When it comes to reversion, Bowles said she voted against not allowing citizens to vote on reversion, but has changed her stance.
“Initially, it wasn’t even a legality that could occur. Then, there was a push at the General Assembly, and I called some of the people who worked in the General Assembly, and they told me that there was one main person who was pushing for this, and it was this push from Henry County,” she said.
Bowles said this initial push did not change her stance on the issue of voting because it was coming from Henry County and not Martinsville citizens.
“My only issue with being against this was I felt that this was a way to stop Black representation from being on the Board of Supervisors,” she said.
Over time, however, she has heard more from Martinsville residents on the issue who say they want to vote.
Bowles also commented on the notion that her shift in stance was only for votes.

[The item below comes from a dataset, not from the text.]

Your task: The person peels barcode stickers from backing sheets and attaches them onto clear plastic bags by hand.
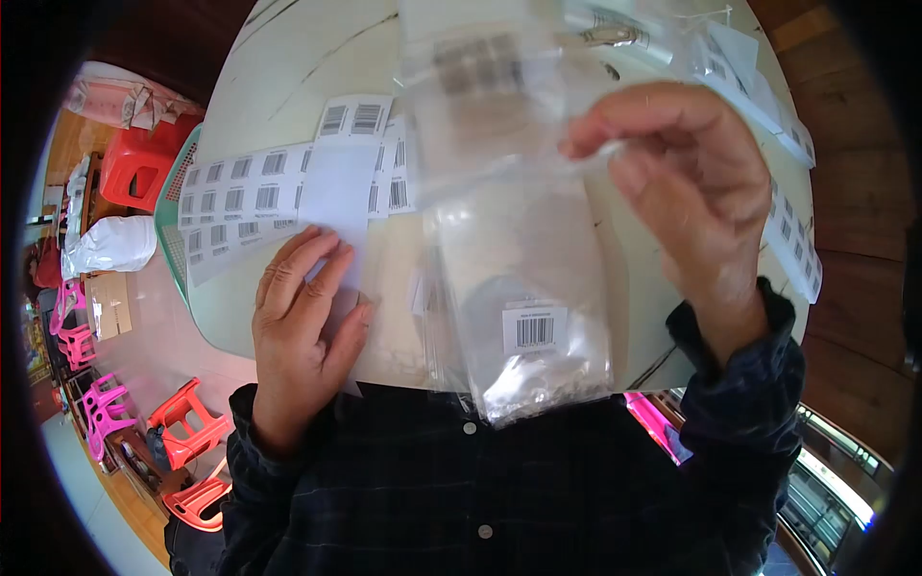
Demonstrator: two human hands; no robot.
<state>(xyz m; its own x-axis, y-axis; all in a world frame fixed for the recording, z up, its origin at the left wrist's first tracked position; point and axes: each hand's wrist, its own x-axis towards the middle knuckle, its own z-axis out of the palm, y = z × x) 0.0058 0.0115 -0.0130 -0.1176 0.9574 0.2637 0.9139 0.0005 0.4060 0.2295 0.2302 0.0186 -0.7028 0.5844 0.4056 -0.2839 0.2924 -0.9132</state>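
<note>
My left hand (309, 322) is closed on a white strip of barcode labels (338, 182), fingers on its face and thumb along the lower part. Printed barcodes show at the strip's top; its middle is blank. My right hand (696, 187), smeared by motion, is raised at the right with thumb and forefinger at the edge of a clear plastic bag (480, 106). That bag is blurred and has a barcode label near its top. Below it lies a stack of clear plastic bags (533, 250), overhanging the table's near edge. A barcode label (535, 330) is on the top one.
More barcode label sheets (240, 192) lie at the left of the marble-patterned table (307, 48), beside a green basket (171, 230). Further label sheets (792, 245) and plastic packets (715, 58) are along the right edge. Red stools (187, 422) stand on the floor to the left.
</note>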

“I shifted my viewpoint in April of 2022, this year. This was prior to the election, prior to knowing that anybody else was running, so it’s not to get votes. It’s because when I’m offered additional information from the citizens, I’m going to change my opinion,” she said.
She now believes residents should be allowed to vote on the issue, but wants to make sure they have all of the information and know the results of either outcome.
“I believe that we should just let the citizens decide, and if the citizens want to revert then we’ll move forward that way. If they don’t want to revert then we’ll move forward that way,” she said. “I just want to make sure that our citizens aren’t having to pay high taxes or aren’t having to feel this fiscal burden that we have. Martinsville is the third fiscally stressed city in our state, so that shows that we’re struggling financially.”
Bowles urges citizens to reach out to city council when there is an issue, so that the issue can be addressed. She also wants to bridge the gap between the citizens and the community.
“I believe we need to continue to push for our citizens to reach out to us before something becomes an issue. I want to personally try to be more approachable to the community, even more so than before, to make sure my number is out there so they can call me directly,” she said.
Bowles said the city needs leaders who are transparent and not afraid to disagree in a civil manner. She said she wants to help in every way she can.
“I ask for the citizens’ vote on November 8th because I truly care about our citizens. I don’t have any hidden agenda, I don’t have anybody who I’m doing this for other than the citizens. I truly enjoy solving issues for them. I enjoy representing them. I enjoy standing up for them.”
Bowles is a graduate of Martinsville High School. She then went on to receive a Bachelor of Arts in African American Studies from University of Virginia and a Master of Business Administration from Averett University.
She enjoys spending time with her friends, family, and two dogs, King and Wiggles. In her spare time, she enjoys reading and watching TV and sports.